Reproduce exactly, from the data that follows, the line with "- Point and", the line with "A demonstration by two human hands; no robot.", and every line that lies between them.

━━━ Supplied data

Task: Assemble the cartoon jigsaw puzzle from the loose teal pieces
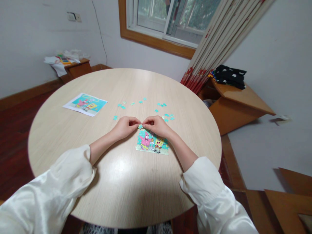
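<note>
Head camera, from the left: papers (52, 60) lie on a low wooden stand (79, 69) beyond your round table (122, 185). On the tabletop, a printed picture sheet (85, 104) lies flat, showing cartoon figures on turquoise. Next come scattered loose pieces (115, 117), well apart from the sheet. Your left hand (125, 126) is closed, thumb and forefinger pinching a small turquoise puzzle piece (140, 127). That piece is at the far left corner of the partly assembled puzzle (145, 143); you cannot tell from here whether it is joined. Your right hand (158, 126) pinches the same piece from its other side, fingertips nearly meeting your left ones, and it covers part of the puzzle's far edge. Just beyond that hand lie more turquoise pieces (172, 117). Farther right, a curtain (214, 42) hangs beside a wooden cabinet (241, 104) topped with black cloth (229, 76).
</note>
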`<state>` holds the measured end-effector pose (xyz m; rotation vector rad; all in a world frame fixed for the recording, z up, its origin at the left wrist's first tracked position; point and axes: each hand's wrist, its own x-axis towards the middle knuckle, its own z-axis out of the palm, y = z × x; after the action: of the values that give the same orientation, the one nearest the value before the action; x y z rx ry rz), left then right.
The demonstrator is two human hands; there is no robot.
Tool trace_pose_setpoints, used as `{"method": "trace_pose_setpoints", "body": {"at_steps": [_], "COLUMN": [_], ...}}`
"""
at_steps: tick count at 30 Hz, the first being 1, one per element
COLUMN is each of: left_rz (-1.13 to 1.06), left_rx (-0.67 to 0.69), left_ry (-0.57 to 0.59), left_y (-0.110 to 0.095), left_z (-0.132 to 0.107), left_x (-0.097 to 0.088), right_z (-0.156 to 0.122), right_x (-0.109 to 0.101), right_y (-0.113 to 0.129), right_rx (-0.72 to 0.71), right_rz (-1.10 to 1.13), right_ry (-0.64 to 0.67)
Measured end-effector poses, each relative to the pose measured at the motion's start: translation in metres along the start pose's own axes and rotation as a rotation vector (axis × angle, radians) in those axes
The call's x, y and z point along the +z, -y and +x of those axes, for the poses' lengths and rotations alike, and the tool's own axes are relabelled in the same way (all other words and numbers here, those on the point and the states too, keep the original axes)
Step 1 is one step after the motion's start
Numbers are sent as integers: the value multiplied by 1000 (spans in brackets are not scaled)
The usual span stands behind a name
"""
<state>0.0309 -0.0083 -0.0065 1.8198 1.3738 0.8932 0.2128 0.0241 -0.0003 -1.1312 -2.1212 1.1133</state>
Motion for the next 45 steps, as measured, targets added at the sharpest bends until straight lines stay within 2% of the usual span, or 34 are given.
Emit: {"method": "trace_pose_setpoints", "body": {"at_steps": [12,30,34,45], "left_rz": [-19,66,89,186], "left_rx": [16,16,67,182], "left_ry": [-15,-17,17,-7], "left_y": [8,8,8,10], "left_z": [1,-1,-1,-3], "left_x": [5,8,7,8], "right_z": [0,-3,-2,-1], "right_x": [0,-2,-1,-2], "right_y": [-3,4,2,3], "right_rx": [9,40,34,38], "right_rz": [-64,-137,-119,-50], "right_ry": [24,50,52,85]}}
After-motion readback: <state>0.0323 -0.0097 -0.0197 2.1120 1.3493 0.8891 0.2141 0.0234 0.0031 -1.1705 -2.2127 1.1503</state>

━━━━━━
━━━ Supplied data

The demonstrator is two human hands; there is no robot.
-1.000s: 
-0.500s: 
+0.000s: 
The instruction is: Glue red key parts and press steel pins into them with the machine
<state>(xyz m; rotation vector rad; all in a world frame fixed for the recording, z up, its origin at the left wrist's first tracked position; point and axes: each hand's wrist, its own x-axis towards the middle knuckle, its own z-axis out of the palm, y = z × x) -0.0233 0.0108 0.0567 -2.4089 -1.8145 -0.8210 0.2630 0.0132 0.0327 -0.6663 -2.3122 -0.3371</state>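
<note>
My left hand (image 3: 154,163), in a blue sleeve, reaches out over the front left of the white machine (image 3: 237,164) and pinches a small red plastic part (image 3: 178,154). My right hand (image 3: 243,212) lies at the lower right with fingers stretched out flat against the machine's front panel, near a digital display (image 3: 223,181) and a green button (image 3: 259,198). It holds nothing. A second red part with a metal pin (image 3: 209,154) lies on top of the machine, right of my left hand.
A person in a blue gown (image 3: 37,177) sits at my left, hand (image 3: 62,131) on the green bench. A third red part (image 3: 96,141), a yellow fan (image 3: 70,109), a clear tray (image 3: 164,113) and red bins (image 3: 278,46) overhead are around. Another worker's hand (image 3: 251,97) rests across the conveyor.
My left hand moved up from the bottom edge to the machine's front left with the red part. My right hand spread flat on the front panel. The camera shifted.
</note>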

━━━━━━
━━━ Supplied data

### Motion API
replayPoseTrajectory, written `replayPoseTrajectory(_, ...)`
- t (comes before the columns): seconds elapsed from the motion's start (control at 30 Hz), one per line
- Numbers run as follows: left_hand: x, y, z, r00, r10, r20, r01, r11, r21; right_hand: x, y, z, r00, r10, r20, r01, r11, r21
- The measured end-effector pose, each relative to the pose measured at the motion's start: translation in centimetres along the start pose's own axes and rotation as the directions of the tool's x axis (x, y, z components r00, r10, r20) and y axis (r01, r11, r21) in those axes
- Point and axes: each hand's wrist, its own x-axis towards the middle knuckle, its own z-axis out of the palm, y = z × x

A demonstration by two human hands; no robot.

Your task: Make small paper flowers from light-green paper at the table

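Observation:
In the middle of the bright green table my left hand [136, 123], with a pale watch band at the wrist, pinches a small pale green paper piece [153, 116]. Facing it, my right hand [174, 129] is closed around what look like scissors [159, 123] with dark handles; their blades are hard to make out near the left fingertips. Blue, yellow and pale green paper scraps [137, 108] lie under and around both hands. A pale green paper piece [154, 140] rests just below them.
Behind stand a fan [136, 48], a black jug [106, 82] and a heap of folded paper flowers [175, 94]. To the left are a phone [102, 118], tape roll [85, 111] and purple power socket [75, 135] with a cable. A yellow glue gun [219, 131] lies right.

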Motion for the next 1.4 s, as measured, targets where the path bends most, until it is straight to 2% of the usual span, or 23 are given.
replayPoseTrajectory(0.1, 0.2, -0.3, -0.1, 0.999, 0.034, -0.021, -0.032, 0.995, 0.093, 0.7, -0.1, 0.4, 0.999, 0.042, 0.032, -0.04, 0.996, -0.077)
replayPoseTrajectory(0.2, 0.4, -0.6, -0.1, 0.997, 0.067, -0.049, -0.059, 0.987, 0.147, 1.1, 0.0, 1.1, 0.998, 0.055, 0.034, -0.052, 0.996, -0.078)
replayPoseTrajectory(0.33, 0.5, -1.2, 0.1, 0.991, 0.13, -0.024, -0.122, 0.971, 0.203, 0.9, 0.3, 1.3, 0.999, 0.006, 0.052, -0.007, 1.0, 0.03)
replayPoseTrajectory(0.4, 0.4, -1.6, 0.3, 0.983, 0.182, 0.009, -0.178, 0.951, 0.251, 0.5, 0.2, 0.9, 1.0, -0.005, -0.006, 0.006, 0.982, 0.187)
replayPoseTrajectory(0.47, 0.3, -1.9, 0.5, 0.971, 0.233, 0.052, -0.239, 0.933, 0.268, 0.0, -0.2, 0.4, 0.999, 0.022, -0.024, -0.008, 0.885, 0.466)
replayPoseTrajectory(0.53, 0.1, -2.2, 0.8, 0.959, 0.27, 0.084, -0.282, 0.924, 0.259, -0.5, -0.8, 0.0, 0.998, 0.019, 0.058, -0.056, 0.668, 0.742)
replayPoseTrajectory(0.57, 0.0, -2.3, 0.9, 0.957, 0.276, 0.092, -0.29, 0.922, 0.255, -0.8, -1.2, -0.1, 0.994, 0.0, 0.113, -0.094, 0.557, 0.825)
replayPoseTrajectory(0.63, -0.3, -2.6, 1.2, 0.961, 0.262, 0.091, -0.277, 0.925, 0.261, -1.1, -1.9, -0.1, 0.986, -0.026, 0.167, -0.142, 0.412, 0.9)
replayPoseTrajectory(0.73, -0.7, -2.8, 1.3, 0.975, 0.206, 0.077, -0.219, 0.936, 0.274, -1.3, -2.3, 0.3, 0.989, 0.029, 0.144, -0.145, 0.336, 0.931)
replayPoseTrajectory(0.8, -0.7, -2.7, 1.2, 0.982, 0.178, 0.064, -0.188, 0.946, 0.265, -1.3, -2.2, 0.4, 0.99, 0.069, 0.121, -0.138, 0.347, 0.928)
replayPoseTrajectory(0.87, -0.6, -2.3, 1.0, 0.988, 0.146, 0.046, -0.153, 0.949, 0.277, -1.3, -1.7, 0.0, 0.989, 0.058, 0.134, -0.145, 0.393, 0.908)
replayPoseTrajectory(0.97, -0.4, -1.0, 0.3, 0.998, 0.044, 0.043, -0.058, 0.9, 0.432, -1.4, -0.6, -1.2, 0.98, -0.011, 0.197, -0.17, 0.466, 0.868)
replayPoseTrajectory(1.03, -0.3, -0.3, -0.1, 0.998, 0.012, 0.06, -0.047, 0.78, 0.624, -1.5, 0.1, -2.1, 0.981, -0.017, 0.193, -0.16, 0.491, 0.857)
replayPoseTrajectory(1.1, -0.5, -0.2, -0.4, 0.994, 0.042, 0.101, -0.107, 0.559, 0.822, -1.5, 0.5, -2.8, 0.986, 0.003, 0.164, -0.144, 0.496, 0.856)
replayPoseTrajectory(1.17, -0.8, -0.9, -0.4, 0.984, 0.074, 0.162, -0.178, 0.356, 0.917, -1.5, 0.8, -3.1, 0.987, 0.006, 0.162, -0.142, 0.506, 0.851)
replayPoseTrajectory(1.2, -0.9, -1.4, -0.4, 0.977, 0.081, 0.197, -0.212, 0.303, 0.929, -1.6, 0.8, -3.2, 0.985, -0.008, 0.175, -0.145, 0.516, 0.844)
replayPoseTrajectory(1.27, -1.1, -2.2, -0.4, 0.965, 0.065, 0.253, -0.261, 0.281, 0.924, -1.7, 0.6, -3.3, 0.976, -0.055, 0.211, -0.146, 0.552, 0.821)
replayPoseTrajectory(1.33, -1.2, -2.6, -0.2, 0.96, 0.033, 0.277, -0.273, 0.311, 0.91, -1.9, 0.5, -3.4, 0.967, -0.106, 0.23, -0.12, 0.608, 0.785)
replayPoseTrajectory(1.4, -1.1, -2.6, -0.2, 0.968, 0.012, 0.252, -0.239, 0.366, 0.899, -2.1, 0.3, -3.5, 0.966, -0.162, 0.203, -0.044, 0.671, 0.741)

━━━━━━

- [Answer to this problem]:
- Point and axes: each hand's wrist, its own x-axis towards the middle knuckle, its own z-axis out of the palm, y = z × x

A demonstration by two human hands; no robot.

No more output is needed here.